Will my baby be taken away from me?

Often women are reluctant to share concerns about how they are feeling or if they are experiencing distressing thoughts, as they worry that this could be perceived that they are a 'bad mother' or 'unable to cope'. In particular, some women fear that if they disclose these feelings their baby might be taken away from them into care. There is a lot of stigma linked to mental illness, and this can make it difficult for women to talk about their feelings and admit that they are struggling to cope. Remember that feeling emotionally unwell is common and it is nothing to feel embarrassed about.

Midwives, health visitors and GPs will always try to ensure that the children of any women they care for are safe and secure. Obtaining timely and effective treatment and support for a mental health problem will give families the best outcomes and talking to your midwife or GP about any concerns you might have about your mental health early in your pregnancy is important.
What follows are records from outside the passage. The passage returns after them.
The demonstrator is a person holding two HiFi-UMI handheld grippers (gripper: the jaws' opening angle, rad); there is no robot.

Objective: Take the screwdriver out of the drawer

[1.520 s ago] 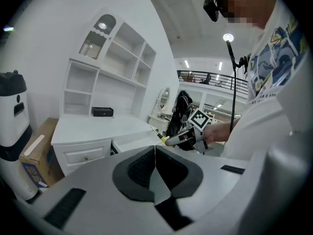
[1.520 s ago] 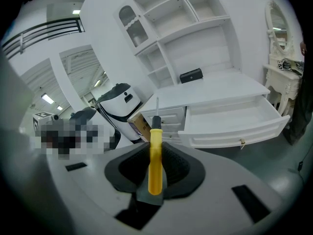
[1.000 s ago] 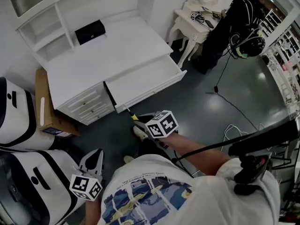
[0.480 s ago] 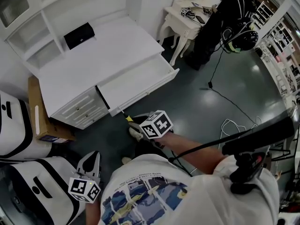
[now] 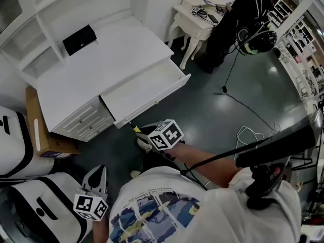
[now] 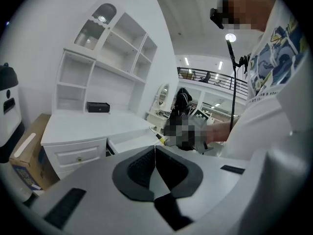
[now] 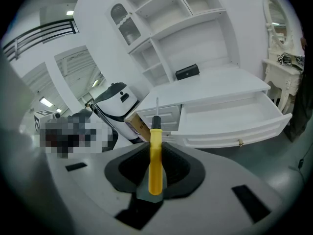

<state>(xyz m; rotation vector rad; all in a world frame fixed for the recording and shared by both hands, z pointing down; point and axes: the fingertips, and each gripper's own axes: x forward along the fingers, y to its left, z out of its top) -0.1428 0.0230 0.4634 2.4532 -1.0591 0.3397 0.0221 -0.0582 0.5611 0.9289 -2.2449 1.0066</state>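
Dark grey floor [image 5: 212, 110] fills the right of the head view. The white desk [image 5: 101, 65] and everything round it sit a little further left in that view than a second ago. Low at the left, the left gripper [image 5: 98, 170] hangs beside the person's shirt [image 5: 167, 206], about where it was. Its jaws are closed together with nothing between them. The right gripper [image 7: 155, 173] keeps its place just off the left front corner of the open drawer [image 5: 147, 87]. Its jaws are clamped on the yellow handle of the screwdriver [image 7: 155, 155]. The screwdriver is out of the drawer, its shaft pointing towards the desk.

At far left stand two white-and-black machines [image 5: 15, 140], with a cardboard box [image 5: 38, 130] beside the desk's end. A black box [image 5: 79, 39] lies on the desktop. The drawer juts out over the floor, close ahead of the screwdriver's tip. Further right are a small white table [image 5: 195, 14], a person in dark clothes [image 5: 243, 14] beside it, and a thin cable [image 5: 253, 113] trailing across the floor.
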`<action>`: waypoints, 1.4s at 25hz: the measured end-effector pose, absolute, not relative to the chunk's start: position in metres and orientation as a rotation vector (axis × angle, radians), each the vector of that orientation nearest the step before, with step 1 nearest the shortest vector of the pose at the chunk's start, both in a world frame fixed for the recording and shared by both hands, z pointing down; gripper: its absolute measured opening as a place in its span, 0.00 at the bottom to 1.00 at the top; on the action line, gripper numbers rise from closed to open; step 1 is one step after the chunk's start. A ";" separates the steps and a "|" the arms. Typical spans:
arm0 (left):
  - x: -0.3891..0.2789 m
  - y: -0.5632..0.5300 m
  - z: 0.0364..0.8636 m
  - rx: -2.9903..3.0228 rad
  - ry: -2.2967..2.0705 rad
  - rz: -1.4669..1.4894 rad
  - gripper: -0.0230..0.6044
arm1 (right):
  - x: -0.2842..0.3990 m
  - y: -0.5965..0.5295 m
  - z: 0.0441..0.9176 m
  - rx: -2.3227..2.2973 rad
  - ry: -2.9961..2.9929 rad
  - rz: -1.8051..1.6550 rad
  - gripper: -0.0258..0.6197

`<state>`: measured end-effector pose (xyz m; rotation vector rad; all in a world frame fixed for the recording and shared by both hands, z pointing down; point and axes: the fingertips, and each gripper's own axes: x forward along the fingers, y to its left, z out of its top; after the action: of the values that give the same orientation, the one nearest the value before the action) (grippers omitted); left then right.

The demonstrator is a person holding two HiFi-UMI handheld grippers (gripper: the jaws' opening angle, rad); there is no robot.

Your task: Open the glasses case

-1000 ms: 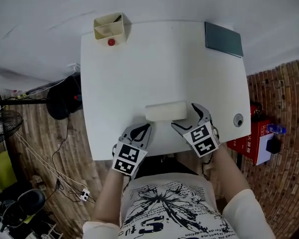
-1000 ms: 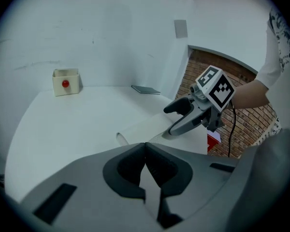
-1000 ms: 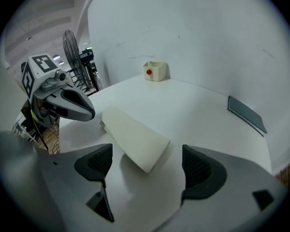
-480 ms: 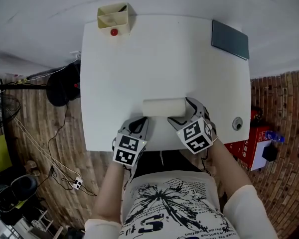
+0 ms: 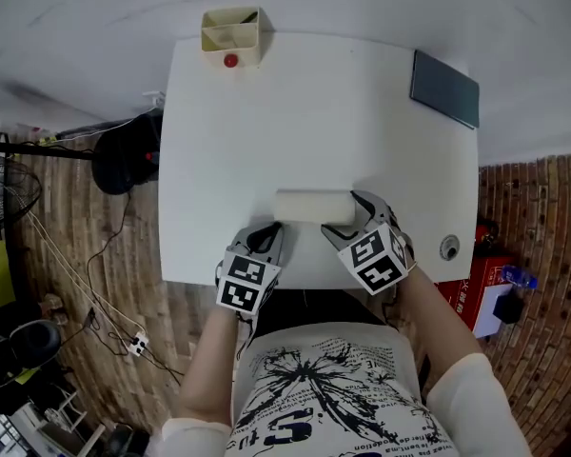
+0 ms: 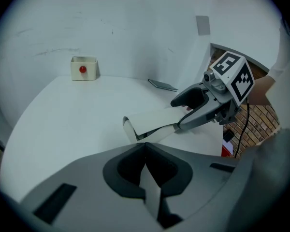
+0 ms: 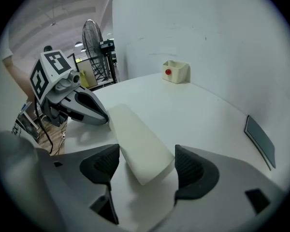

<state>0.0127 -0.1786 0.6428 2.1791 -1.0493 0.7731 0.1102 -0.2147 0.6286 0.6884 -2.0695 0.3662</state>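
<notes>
The cream glasses case lies closed near the front edge of the white table. My right gripper straddles its right end. In the right gripper view the case sits between the two dark pads of that gripper. The jaws are closing, and a thin gap still shows at the right pad. My left gripper is shut, with its tip just short of the case's front left corner. In the left gripper view the case's end lies beyond the closed jaws.
A cream box with a red ball stands at the table's far edge. A dark flat pad lies at the far right corner, and a round grommet sits near the right edge. A fan, cables and a red box are on the floor.
The right gripper's jaws have narrowed around the case's right end. The left gripper has sunk a little and rolled, close to the case's left end. The case has stayed put.
</notes>
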 end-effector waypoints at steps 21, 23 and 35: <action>0.017 -0.178 0.638 2.153 -1.029 0.771 0.06 | 0.136 -0.269 0.600 0.815 -2.116 0.400 0.20; 0.017 -0.178 0.638 2.148 -1.030 0.768 0.06 | 0.136 -0.273 0.601 0.816 -2.118 0.393 0.19; 0.018 -0.185 0.641 2.119 -1.029 0.768 0.06 | 0.136 -0.305 0.617 0.835 -2.085 0.399 0.20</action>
<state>0.0178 -0.1849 0.6410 2.1192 -1.0289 0.7681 0.1360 -0.3052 0.6173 0.8346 -2.0845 0.3990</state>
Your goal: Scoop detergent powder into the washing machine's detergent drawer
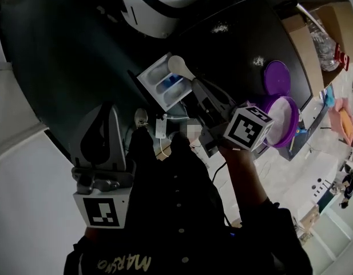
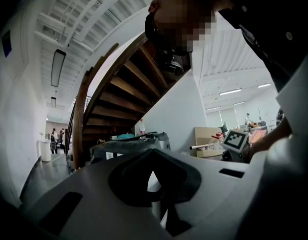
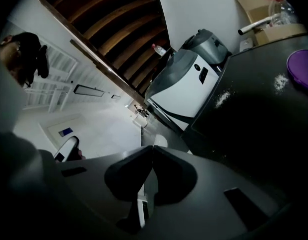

Women who have a history of severe mental illness are at a higher risk of relapse and in a few cases a severe postpartum illness (please see PP section) Women who develop a severe postpartum illness can become so unwell that they are unable to care for their baby by themselves. A care plan would then be put in place to support the woman and her family. It is really important to remember that severe postnatal mental illness is rare and with support most women recover completely and enjoy their relationships with their babies.

Talking to your midwife, GP or health visitor is the first step to helping you feel better and get the support from those around you.